Gözlerini devirdi ve bardağın kapağını çıkartıp oynarken konuştu. "Benden hoşlanıyorsan diye söylüyorum, Tony'nin arkadaşlarıyla asla yatmam." Ağzım minik bir 'o' şekli aldı. Bu kız kendisine bir erkeğin iyi davranmasına alışkın değildi... seks isteği dışında tabii. İlgisizce bir kez daha omzunu silkti. "Gerçi arkadaşlarıyla yatmam Tony'nin umurunda olmazdı."

"Senden hoşlanmıyorum." dedim sakince. Sonra da yanlış anlamaması için ekledim. "Cinsel açıdan yani. Ama arkadaş olabiliriz." Tek kaşını kaldırdı. "Neden durduk yere arkadaş olacakmışız?"

Gıcıktan çok şakalaşıyor gibi görünüyordu. Yüzünde alaycı bir sırıtma vardı. Modu bir anda nasıl bu kadar değişmişti anlayamıyordum.

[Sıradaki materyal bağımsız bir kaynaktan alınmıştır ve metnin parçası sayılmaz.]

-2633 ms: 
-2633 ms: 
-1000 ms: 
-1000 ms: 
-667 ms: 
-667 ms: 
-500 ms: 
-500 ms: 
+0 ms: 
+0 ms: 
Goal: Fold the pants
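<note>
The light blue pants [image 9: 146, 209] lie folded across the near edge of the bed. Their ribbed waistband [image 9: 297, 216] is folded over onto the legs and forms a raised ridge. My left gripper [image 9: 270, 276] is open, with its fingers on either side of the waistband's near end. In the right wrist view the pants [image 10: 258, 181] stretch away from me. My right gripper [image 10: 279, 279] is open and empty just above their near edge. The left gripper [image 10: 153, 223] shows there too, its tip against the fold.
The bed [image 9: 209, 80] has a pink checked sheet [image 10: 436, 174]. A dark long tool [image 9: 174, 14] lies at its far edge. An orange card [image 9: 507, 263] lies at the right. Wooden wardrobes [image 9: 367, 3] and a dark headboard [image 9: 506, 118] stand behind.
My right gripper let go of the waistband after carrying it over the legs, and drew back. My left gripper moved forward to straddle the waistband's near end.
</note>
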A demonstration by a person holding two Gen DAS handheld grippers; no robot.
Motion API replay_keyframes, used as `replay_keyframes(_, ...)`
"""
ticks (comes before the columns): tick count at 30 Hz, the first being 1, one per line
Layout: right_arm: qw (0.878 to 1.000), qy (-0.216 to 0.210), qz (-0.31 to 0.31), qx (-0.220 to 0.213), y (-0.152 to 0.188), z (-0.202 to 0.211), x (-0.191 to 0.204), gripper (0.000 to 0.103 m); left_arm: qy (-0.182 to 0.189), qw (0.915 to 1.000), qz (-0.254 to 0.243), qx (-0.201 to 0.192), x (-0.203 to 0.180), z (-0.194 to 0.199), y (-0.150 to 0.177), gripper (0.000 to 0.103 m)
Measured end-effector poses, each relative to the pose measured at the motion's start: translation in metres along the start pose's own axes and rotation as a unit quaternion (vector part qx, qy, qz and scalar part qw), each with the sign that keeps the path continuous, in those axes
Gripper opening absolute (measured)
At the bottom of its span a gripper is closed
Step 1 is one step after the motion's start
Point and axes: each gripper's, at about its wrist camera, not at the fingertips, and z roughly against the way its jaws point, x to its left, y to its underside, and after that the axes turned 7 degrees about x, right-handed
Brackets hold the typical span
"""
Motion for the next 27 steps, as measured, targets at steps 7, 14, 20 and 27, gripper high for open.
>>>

"Çünkü sen yıllardır burada olmana rağmen pel arkadaşın yokmuş gibi duruyorsun. Ben de yeni geldim ve hala arkadaşım yok. Bu yüzden.." dudaklarını birbirine bastırıp kıkırdadı.

"Tamam... yeterli. Arkadaşız Rogers." Elini yüz hizasına kaldırdı ve bir süre avcuna baktıktan sonra konuştu. "En son ortaokulda yapmıştım ama yine de-" duraksadı ve avcuna tükürdü. "Tükürük tokalaşmasıyla bunu resmiyete dökebiliriz."

Tek kaşımı kaldırdım. "İğrençsin." Ama yine de avcuma tükürdüm ve masanın üstünden uzanıp elini sıktım. Hakaretime gözlerini devirdi ve elini çekerek ayağa kalktı. "Eğer gitmezsek geç kalacağız." Onu takip ederek ayağa kalktım ve çantamı aldım. Sanırım Midtown'da ilk arkadaşımı orta okuldan kalma bir şekilde edinmiştim.